Group (index=0) #某个分组的匹配结果. The default matches the entire regular expression groups () #所有分组的匹配结果, and the result of each grouping consists of 1 lists returned

For example, match the ID number and get information about the year, month, and day in the ID.

>>> regex = R'[1-9][0-9]{5} (\d{4}) (\d{2}) (\d{2}) [0-9]{3}[0-9x]'>>> Str ='11010019950807532X'>>> p =re.compile (regex)>>> m =P.match (STR)>>>m.groups () ('1995',' ,',' -')>>> M.group (1)'1995'>>> M.group (2)' ,'>>> M.group (3)' -'
Typical examples

1. Any matching search for multiple keywords

>>>ImportRe>>> regex = R'python| java| C'>>> STR1 ='Hello Java'>>> STR2 ='Python Developer'>>> p =re.compile (regex)>>>P.findall (STR1) ['Java']>>>P.findall (STR2) ['Python']

Introduction to the use of RE module functions in Python

Contact Us

The content source of this page is from Internet, which doesn't represent Alibaba Cloud's opinion; products and services mentioned on that page don't have any relationship with Alibaba Cloud. If the content of the page makes you feel confusing, please write us an email, we will handle the problem within 5 days after receiving your email.

If you find any instances of plagiarism from the community, please send an email to: info-contact@alibabacloud.com and provide relevant evidence. A staff member will contact you within 5 working days.

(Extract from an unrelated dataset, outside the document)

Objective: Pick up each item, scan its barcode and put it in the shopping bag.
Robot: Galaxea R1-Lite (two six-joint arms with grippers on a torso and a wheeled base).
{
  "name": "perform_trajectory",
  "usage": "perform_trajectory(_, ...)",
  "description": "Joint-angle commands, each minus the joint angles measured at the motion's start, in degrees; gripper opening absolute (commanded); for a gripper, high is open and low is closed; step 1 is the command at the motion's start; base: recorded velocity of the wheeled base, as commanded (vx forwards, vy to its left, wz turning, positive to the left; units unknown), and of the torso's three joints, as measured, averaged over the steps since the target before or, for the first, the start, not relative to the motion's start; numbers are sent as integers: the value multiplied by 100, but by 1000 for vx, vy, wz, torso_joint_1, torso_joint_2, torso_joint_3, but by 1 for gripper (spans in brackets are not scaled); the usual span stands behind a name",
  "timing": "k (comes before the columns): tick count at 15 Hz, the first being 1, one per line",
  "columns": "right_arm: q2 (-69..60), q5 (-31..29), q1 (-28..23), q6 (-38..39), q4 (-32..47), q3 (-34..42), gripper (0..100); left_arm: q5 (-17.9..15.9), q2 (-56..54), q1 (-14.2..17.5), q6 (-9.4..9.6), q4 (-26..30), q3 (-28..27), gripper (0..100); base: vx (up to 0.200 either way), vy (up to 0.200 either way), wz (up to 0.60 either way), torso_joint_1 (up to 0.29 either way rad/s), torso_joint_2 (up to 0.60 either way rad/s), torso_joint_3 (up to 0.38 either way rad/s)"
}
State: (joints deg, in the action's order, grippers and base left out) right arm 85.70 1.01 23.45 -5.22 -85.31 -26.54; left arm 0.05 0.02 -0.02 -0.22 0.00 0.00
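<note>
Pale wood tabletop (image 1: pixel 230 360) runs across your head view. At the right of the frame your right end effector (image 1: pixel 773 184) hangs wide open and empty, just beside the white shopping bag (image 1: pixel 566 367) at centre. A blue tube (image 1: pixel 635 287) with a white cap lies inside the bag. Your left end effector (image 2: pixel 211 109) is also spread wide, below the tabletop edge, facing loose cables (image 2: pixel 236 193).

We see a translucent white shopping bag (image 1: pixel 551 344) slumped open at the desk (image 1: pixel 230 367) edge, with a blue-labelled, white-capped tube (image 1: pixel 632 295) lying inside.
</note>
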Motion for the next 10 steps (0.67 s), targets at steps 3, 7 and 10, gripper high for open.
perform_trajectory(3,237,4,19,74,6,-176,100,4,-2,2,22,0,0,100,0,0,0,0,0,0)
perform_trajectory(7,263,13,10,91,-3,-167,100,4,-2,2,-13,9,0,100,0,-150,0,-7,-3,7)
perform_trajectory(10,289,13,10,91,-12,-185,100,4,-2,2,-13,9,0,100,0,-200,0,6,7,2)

A Free Trial That Lets You Build Big!

Start building with 50+ products and up to 12 months usage for Elastic Compute Service

  • Sales Support

    1 on 1 presale consultation

  • After-Sales Support

    24/7 Technical Support 6 Free Tickets per Quarter Faster Response

  • Alibaba Cloud offers highly flexible support services tailored to meet your exact needs.